- **Task instructions**: From the records below, transcribe only the lines running from the one with "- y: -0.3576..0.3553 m" through the one with "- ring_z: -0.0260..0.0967". Keep both of those end lines.

* * *

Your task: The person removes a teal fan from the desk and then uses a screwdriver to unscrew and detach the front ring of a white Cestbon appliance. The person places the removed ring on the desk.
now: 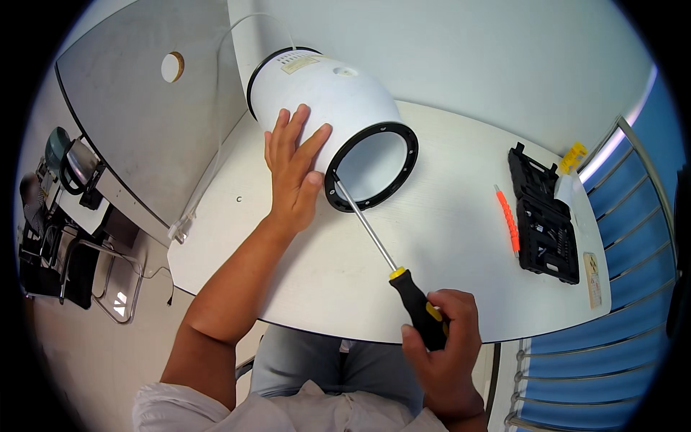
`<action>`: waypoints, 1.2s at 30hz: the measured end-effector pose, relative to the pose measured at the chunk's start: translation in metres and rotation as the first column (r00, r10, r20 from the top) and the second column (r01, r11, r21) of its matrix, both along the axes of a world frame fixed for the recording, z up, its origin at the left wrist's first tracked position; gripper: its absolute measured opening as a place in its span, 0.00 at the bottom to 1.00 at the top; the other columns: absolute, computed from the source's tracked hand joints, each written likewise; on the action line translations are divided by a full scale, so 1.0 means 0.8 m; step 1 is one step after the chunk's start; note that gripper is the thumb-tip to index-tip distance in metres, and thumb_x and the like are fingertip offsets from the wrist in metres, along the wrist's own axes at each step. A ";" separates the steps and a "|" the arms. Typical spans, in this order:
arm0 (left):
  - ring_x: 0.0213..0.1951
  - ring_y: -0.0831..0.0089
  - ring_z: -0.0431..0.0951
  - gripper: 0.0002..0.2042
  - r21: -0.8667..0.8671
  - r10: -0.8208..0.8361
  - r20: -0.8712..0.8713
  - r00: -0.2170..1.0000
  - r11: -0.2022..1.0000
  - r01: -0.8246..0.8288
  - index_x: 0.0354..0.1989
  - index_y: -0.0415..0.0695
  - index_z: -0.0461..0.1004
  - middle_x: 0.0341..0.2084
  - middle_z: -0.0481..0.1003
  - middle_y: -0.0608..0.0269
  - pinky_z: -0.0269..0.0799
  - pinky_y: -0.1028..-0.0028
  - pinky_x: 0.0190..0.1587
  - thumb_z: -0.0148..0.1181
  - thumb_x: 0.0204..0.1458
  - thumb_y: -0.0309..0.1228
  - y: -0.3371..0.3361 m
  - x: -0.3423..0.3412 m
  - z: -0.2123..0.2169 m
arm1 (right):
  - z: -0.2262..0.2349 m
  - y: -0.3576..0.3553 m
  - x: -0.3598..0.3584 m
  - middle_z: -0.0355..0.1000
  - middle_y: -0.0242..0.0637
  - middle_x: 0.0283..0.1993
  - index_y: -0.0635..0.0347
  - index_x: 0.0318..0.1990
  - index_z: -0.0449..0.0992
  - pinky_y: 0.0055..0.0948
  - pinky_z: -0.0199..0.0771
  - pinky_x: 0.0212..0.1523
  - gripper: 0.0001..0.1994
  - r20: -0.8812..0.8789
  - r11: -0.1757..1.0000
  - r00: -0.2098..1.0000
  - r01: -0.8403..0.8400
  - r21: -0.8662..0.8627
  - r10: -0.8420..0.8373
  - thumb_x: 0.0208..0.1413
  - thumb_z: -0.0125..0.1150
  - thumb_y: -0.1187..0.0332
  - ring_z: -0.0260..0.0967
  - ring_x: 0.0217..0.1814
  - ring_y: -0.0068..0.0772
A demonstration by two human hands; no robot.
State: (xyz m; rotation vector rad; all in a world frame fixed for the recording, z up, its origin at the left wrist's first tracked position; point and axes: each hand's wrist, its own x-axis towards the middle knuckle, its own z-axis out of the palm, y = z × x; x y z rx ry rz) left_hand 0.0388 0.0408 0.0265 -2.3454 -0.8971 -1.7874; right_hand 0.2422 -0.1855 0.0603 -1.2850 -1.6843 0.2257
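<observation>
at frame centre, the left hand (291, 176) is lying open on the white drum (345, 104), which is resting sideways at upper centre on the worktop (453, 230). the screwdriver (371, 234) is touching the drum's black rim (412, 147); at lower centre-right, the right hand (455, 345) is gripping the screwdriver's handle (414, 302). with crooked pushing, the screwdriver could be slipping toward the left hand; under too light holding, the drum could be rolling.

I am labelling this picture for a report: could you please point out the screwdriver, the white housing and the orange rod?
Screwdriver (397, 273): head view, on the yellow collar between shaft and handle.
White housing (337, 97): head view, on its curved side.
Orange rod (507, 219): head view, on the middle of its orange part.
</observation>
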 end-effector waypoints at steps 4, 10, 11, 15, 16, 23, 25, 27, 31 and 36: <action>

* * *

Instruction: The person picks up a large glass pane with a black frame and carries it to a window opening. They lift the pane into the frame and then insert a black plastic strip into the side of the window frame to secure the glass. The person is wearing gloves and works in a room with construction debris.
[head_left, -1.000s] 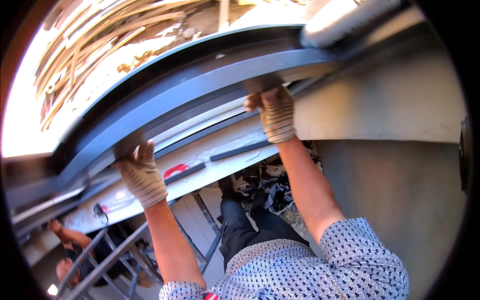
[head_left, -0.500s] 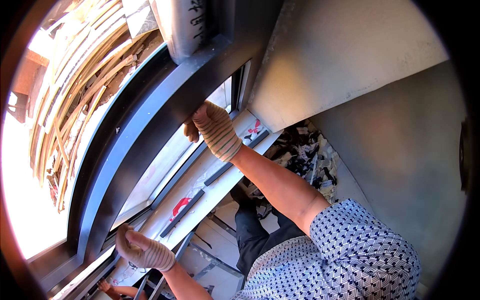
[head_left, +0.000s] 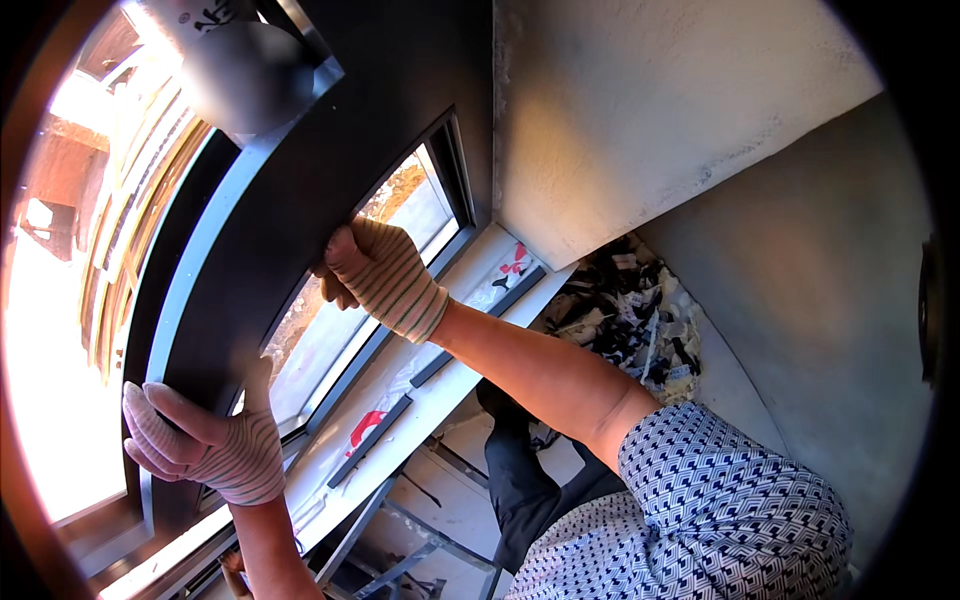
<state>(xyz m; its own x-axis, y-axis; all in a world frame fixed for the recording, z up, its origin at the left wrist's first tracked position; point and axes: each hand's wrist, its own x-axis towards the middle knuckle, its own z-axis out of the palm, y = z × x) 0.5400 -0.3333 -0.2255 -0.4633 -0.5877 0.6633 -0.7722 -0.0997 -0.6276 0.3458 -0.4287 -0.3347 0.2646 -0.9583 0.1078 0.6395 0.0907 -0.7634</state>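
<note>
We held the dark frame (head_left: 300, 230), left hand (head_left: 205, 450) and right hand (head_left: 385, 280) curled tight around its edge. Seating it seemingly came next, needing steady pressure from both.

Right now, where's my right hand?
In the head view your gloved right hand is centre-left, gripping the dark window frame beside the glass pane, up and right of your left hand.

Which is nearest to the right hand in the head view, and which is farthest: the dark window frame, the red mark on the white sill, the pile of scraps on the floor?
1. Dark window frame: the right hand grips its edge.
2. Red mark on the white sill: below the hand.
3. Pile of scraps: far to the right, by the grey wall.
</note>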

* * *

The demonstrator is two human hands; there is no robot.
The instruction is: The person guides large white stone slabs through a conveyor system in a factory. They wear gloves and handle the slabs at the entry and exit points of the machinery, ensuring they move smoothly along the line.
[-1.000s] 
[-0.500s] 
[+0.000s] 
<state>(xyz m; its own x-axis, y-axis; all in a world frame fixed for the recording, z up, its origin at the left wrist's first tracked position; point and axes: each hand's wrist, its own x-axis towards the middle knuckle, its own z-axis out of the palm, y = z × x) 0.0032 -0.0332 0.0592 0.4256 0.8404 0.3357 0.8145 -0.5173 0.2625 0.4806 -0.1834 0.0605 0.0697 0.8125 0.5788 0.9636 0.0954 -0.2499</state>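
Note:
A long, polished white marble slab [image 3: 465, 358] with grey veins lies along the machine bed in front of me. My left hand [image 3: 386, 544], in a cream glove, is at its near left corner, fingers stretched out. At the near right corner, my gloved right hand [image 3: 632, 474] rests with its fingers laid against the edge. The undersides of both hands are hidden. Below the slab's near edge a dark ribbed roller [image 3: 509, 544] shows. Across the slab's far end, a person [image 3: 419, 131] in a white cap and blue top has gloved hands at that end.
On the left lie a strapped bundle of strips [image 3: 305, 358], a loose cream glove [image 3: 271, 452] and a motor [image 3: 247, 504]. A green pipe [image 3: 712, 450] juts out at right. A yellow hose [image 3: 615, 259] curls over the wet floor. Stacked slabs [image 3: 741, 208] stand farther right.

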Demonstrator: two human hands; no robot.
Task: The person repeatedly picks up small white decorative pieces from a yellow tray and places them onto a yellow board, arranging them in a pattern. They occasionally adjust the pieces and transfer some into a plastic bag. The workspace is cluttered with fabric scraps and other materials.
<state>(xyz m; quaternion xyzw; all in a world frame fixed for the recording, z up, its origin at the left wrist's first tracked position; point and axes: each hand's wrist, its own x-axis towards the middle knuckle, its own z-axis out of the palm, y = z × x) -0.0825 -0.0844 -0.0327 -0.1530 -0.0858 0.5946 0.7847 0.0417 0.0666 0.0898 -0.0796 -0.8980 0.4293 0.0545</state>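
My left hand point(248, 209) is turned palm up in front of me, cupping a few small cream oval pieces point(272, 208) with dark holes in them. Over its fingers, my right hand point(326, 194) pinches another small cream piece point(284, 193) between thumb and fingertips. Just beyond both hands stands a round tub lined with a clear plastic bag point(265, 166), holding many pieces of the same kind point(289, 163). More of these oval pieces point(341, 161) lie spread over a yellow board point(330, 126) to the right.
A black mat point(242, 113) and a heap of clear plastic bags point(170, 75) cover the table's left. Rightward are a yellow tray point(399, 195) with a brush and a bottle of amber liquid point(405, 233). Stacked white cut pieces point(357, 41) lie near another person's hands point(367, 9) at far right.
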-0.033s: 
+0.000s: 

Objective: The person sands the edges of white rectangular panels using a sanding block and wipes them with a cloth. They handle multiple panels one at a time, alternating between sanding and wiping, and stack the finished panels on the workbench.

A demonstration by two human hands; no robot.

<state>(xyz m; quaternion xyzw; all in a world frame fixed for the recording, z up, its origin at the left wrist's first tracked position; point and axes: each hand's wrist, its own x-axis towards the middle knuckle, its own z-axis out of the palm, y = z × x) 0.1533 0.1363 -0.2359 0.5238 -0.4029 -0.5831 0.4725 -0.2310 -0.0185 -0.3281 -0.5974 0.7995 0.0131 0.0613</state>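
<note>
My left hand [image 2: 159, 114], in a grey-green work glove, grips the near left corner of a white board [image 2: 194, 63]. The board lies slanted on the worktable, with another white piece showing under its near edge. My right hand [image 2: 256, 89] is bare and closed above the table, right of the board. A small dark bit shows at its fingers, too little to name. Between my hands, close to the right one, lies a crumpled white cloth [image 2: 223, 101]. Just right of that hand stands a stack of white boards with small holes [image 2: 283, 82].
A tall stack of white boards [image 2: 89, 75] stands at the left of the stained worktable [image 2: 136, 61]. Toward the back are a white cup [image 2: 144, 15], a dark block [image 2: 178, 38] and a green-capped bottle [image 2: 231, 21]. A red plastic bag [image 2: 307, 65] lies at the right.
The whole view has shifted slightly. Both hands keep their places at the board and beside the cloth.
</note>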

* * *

- **Task solution**:
  - y: -0.3576..0.3553 m
  - x: -0.3598..0.3584 m
  - middle_z: -0.0355..0.1000
  - middle_y: -0.0242..0.0637
  - middle_x: 0.0283..0.1993
  - index_y: -0.0635..0.0347
  - index_x: 0.0318..0.1990
  - index_z: -0.0449..0.0992
  - pinky_y: 0.0055..0.0948
  - pinky_z: -0.0199..0.0771
  - pinky_x: 0.0212..0.1523
  - gripper: 0.0001..0.1994
  - r20: -0.8812..0.8789
  - r11: -0.1757..1.0000
  - r00: -0.2098..1.0000
  - r01: -0.8403..0.8400
  - r21: -0.8662..0.8627
  - r10: -0.8420..0.8373
  - thumb_x: 0.0208..0.1413
  - thumb_z: -0.0125..0.1150
  - thumb_y: -0.1187..0.0332
  - ring_z: -0.0260..0.0967

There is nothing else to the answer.